A bench beside a cedar, unchanged through time, stirred memory and gratitude—reminding me that some places wait quietly, holding space until we find them again.

A lingering memory hovers over this spot. The soft crunch of gravel beneath my boots, the filtered light through pine and oak, the scent of warm stone and moss—all of it felt at once familiar and distant, like a half-remembered tune that returns in full when you hear the first few notes. I hadn’t thought about the simple bench until I turned the bend this summer day on the South Rim Trail.

It was still there. The same humble bench nestled beside a cedar, its weathered frame now bearing the patina of years. The tree remained slightly bowed as if in silent conversation with the bench it had embraced.. The space between them, still and shaded, seemed to invite reflection without demanding it.

I sat down, letting the moment settle around me. In the gorge below, water moved quietly through sculpted shale, the same layered gray that once caught my attention through a camera lens long packed away. From this overlook, the view had scarcely changed: stone and water, green clinging to cliff, sky rolling in above it all. My photograph captures it now just as it might have then—perhaps from the same angle. The gorge unfolding in a graceful arc, with trees perched impossibly along the sheer face.

It struck me, not as a grand revelation but with quiet certainty, that very few places in life offer such stillness. So much shifts in the world—landscapes erode, trails are rerouted, lives move forward. Yet here I was again, sitting in the same spot, as though the intervening decades had folded in on themselves.

Back then, I had rested here out of curiosity, pausing to take in the view, enjoy a respite. Now, I sat with a deeper kind of stillness. The second photograph holds the space as I found it—quiet, dappled with shadow, edges softened by time. The fence beyond it remains, unchanged, a modest boundary between the trail and the deep gorge beyond.

I don’t remember what thoughts filled my mind that first time. But today, a kind of gentle gratitude rose instead. Gratitude for the bench, yes—but also for the path that led me here again, for the act of remembering, and for the rare gift of finding something familiar, something steady.

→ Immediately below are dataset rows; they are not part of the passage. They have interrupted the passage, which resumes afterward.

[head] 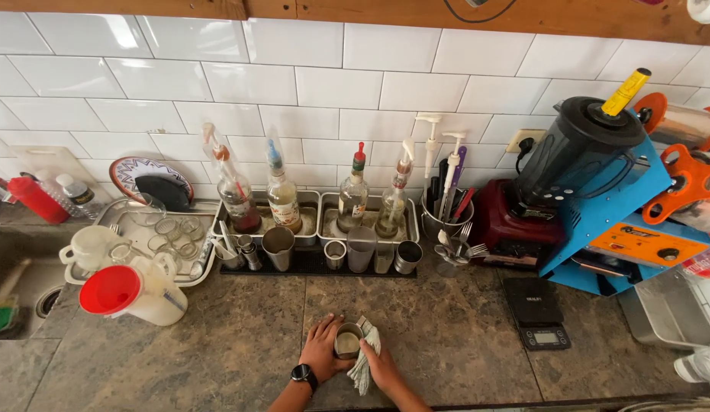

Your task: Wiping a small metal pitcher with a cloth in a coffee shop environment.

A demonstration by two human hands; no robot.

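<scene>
- Metal cup sits low centre of frame on the stone tabletop, upright, mouth up.
- Left hand wraps the cup from its left side, fingers curled around the wall; black watch on that wrist.
- Right hand is just right of the cup, closed on a striped cloth that is bunched against the cup's right wall and rim.
- So the cup is pinned between the two hands, cloth touching it on the right.
- Above the hands, mid frame: black mat with a row of small metal cups and jiggers.
- Behind the mat, two steel trays against the white tile wall, holding four syrup bottles with pourers.
- Right of the trays: steel canister of utensils with white pumps sticking up.
- Upper right: blender on a red base, next to a blue and orange machine.
- Small black scale on the tabletop right of centre, well apart from the hands.
- Left: white jug with a red funnel in its mouth, near a steel tray of glass jars and a white mug.
- Far left: sink, red bottle behind it.
</scene>
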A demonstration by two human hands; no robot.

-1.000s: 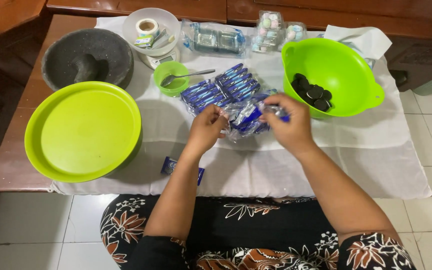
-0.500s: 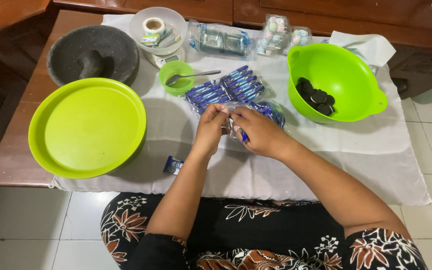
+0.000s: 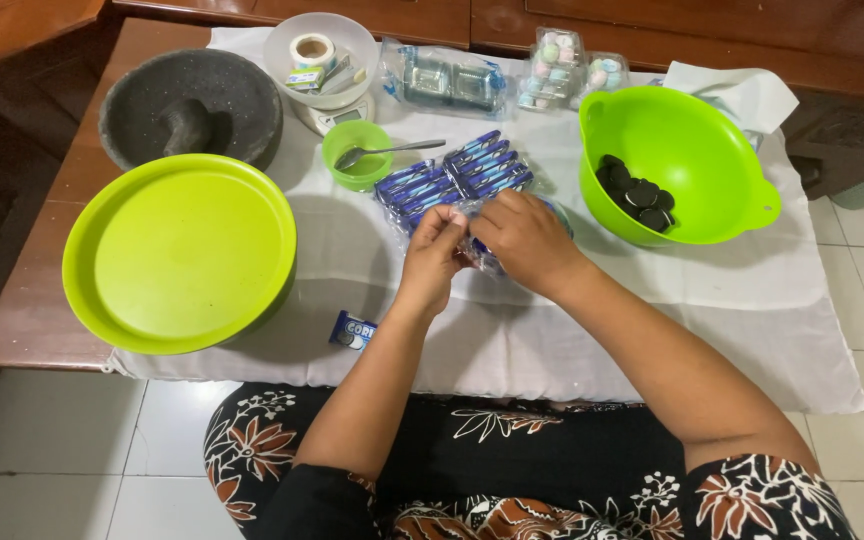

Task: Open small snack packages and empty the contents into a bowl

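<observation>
White cloth spread over a low wooden table on a tiled floor; all positions below taken from the large green bowl at the right of the cloth. Inside the bowl, against its left wall: a small heap of dark round sandwich cookies, unwrapped, well short of covering the bottom. Left of the bowl, mid-cloth: a row of blue cookie packets, sealed as far as can be seen, lying side by side. Just left of and below the bowl: left hand and right hand, close together, fingers of both pinched on one blue packet held just above the cloth, mostly hidden by the hands; whether it is torn open cannot be told. Further left and nearer the table edge: a single small blue packet lying apart. Left of the row: a small green cup with a metal spoon resting in it. Far left: a large green lid or plate, bare; behind it a dark stone mortar with pestle. Behind the row: a kitchen scale carrying small items, and clear plastic packs. Judged progress: a few cookies unwrapped, most packets not yet opened.
</observation>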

A final image frames just the bench, its surface worn smooth, its structure slightly leaning now. A single flower petal had fallen on the wood—a quiet grace note in the morning light. I stood and took that last photo as a way of holding the moment, though I knew no picture could fully capture what it meant to find something that had waited without fanfare.

As I turned and walked back along the rim, I felt lighter. Not because time had reversed or been conquered, but because it had been witnessed—and somehow, that was enough.